__Problem requirements__. Copy each line below in which the string "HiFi" appears.

========================================

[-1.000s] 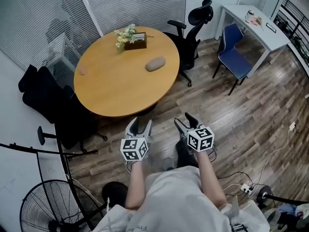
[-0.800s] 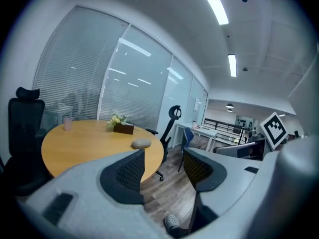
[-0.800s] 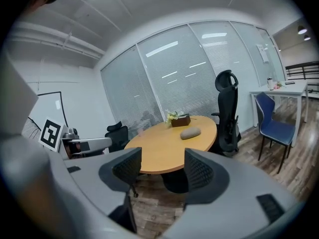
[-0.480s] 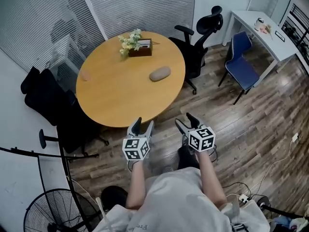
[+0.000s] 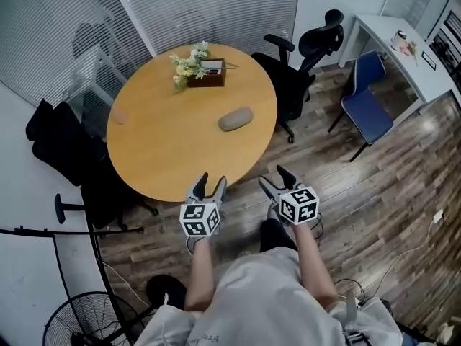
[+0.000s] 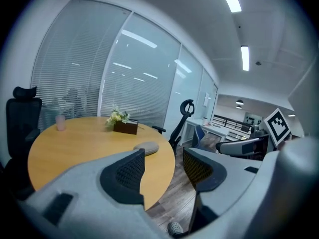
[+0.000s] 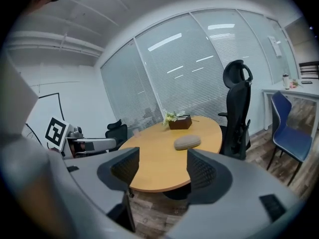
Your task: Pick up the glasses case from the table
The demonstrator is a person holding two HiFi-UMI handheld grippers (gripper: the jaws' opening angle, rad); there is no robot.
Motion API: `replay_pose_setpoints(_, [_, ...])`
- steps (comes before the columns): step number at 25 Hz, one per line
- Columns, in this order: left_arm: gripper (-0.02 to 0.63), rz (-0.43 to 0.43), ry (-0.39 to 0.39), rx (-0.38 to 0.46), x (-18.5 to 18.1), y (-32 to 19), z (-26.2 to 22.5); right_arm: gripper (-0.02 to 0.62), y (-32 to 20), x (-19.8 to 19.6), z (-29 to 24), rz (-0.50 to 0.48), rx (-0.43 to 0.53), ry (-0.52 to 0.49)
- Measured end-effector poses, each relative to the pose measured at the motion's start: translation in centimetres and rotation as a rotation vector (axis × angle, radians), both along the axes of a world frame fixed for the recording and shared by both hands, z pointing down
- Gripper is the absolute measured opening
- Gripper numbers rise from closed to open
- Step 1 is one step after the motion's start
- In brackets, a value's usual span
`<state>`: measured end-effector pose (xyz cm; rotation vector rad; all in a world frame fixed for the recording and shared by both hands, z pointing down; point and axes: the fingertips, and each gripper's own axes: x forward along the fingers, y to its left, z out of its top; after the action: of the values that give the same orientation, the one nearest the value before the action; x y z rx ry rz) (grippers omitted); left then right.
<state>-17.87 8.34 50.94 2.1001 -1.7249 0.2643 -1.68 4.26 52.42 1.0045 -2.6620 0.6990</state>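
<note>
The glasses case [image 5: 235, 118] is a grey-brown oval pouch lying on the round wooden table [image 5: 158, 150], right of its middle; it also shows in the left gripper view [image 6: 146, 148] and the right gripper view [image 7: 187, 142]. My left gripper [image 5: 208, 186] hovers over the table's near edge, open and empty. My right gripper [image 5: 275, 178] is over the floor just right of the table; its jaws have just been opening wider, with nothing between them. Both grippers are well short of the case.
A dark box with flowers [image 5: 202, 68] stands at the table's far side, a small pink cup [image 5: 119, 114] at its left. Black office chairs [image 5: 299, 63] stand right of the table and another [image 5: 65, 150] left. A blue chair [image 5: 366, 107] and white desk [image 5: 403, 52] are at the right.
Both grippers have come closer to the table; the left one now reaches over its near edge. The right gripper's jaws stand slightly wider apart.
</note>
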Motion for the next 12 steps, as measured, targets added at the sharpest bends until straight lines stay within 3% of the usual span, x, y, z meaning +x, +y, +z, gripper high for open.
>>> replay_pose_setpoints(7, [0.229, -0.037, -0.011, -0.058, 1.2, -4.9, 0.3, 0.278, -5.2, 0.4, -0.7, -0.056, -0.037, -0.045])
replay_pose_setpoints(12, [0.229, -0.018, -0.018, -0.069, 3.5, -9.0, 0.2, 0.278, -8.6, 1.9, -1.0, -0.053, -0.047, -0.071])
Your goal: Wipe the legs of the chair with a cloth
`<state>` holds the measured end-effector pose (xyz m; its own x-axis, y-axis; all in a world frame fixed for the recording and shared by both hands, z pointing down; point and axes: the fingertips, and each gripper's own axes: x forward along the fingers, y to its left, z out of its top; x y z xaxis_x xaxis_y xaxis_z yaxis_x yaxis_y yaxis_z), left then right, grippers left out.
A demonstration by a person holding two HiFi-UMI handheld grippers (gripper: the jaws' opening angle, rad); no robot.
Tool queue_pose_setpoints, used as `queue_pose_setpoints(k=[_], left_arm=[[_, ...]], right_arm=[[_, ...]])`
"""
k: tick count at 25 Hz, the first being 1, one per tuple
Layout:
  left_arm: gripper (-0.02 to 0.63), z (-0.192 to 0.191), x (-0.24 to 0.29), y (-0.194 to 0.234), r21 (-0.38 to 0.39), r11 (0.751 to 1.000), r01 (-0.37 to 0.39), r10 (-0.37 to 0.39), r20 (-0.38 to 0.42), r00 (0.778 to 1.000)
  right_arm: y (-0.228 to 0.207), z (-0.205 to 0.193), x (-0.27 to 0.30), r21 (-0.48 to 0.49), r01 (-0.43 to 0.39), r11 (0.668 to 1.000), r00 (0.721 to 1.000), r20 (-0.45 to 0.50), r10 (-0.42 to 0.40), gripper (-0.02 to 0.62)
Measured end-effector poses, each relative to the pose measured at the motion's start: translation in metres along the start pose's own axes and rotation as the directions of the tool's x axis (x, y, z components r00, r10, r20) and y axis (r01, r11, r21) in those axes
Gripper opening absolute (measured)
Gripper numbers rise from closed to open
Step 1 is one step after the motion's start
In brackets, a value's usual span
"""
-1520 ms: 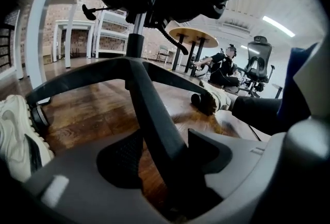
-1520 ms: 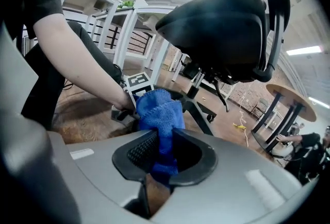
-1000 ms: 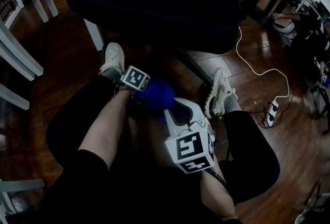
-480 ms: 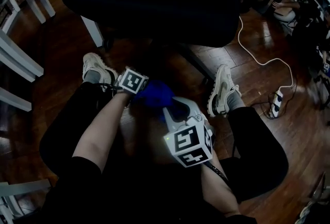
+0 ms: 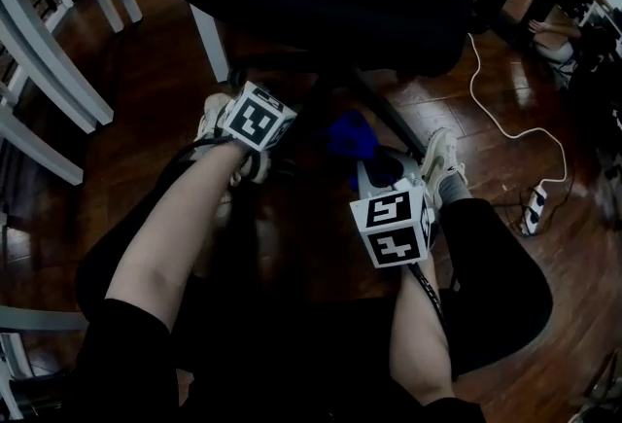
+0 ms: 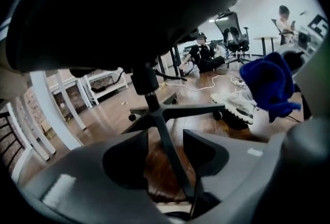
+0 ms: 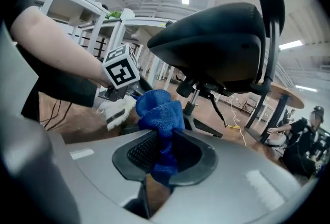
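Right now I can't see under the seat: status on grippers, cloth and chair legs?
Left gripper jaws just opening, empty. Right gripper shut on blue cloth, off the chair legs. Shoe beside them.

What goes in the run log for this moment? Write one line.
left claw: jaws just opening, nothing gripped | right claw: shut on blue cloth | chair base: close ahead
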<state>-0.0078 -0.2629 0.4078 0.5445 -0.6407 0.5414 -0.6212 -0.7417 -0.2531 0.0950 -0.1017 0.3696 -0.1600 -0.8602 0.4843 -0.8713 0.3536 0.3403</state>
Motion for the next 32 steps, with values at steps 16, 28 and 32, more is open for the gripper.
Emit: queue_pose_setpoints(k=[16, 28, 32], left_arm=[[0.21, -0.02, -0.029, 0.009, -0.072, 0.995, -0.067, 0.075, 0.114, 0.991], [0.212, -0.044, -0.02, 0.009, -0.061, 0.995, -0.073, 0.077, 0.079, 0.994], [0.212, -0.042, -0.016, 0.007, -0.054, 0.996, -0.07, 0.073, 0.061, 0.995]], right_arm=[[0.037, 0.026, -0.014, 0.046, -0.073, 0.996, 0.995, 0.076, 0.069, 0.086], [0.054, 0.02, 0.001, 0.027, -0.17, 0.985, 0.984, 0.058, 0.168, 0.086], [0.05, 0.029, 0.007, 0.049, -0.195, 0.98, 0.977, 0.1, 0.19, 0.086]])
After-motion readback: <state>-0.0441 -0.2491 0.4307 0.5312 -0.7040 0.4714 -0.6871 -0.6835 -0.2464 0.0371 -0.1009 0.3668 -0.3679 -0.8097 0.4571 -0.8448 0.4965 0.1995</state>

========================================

__Answer to this problem__.
The demonstrator is a person holding two HiFi-UMI handheld grippers (gripper: the jaws' opening angle, rad); there is no robot.
A demonstration by a person holding two HiFi-UMI handheld grippers (gripper: the jaws' opening angle, rad); no robot.

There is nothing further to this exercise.